#### Your task:
For the listing below, show each line that includes the string "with".

#### Information provided:
[Start of Attachment]

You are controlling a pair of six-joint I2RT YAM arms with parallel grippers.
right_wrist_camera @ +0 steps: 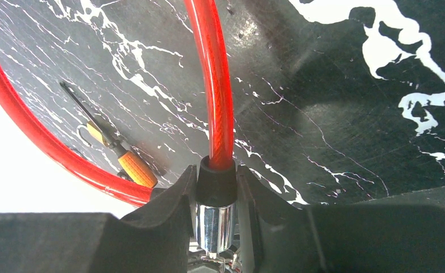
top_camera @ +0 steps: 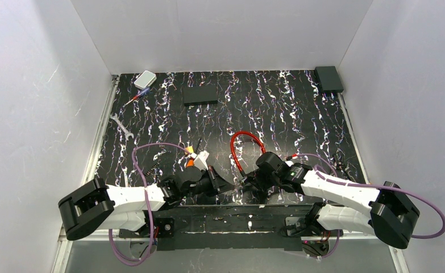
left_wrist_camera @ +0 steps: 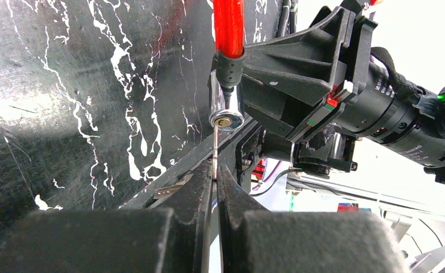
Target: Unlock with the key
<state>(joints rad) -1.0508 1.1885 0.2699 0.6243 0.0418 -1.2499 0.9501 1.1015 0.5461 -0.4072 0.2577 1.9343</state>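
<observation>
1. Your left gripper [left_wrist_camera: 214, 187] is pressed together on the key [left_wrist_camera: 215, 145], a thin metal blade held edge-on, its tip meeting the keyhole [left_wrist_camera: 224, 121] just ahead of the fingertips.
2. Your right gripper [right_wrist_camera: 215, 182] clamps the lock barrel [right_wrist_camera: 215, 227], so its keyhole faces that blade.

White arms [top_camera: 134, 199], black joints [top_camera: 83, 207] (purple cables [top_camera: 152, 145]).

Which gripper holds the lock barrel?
The right gripper, clamped on the chrome barrel of the red cable; the left gripper pinches a thin blade at its keyhole.
</observation>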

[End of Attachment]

#### Response below:
You are controlling a pair of six-joint I2RT YAM arms with parallel grippers.
Target: Unlock with the key

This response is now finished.